Søg i Support

Avoid support scams. We will never ask you to call or text a phone number or share personal information. Please report suspicious activity using the “Report Abuse” option.

Læs mere

How do I block Firefox apps from being installed?

  • 14 svar
  • 2 har dette problem
  • 119 visninger
  • Seneste svar af cor-el

more options

I am looking for a preference I can embed in a CKK2 deployment of Firefox that will disable the installation of apps. ie. browser.apps.enabled (Boolean, Default=True, True permits apps to be installed, False denies any attempt at installing apps).

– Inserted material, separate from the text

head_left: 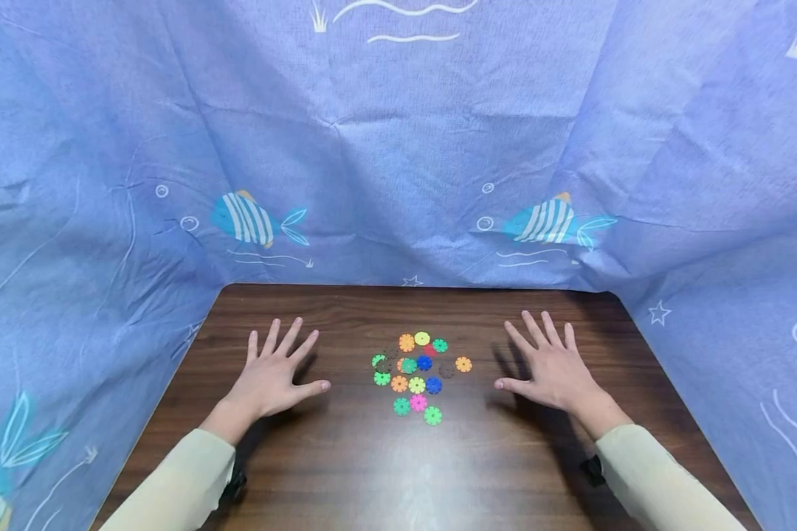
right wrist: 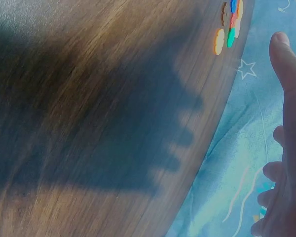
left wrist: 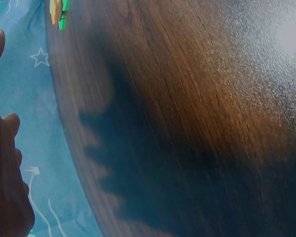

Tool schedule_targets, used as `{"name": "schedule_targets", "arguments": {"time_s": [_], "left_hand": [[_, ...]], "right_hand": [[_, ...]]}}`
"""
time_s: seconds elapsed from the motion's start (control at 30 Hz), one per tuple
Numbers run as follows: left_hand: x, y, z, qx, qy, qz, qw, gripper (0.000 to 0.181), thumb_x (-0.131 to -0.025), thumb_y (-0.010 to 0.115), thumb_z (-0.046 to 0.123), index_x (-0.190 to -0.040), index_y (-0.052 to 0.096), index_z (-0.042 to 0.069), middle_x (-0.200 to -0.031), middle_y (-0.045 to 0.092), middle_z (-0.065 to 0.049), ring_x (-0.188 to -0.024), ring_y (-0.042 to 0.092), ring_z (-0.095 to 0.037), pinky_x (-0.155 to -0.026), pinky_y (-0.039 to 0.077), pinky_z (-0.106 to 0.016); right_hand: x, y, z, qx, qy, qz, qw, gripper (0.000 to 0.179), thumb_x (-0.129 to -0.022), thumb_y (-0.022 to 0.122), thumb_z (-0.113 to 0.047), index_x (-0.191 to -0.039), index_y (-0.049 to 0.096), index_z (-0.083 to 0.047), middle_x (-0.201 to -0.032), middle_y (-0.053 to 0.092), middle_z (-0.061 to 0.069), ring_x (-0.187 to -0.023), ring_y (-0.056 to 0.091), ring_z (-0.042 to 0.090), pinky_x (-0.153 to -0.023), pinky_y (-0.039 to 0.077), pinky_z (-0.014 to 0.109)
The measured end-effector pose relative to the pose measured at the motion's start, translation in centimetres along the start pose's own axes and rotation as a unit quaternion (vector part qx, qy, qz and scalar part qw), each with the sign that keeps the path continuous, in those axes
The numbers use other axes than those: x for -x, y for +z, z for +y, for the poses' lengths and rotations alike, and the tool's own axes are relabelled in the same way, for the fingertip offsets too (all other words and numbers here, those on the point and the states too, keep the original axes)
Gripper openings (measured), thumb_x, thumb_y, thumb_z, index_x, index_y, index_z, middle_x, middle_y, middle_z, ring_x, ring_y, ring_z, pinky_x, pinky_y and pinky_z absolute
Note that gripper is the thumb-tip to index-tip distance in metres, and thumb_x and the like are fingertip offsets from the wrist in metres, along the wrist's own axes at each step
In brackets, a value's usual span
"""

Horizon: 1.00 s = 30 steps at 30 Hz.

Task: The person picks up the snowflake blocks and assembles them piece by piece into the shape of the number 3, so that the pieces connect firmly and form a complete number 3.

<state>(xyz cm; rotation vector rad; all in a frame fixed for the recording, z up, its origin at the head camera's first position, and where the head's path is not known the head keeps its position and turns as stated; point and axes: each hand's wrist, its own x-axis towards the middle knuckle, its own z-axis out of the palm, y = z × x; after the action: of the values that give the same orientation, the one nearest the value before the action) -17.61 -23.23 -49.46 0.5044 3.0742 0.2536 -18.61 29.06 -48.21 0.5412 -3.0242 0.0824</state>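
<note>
Several small notched plastic discs [head_left: 417,385] lie in a loose cluster on the wooden table, in orange, yellow, green, blue, pink, red and dark brown. Some overlap near the cluster's left side. To the left of them my left hand [head_left: 272,377] is spread palm down with straight fingers, holding nothing. My right hand [head_left: 554,372] mirrors it on the other side, its thumb toward an orange disc [head_left: 463,364] but apart from it. Both wrist views show the hands raised, with finger shadows on the wood; a few discs [right wrist: 219,42] appear near the table's far edge.
The dark brown table [head_left: 345,472] has rounded far corners. Blue cloth [head_left: 398,147] printed with fish hangs behind it and along both sides. Light glares off the wood near the front middle.
</note>
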Motion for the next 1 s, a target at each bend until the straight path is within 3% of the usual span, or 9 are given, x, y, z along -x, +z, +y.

Barring that, I'd need to make some way to make the Tools>Apps option go away and advise the network admin to blacklist the apps marketplace site.

Thank you!

Erik

I am looking for a preference I can embed in a CKK2 deployment of Firefox that will disable the installation of apps. ie. browser.apps.enabled (Boolean, Default=True, True permits apps to be installed, False denies any attempt at installing apps). Barring that, I'd need to make some way to make the Tools>Apps option go away and advise the network admin to blacklist the apps marketplace site. Thank you! Erik

Valgt løsning

you're right that there probably isn't a preference for the purpose you're looking for - https://bugzilla.mozilla.org/show_bug.cgi?id=790149

Læs dette svar i sammenhæng 👍 1

Alle svar (14)

more options

Hi Erik

for the second question see if the next helps : empty the string browser.apps.URL and then when click the Tools>Apps you have nothing (nothing works)

thank you

more options

Other then updates, Firefox should not install anything unless you tell it to. (Plugins are the exception to this.)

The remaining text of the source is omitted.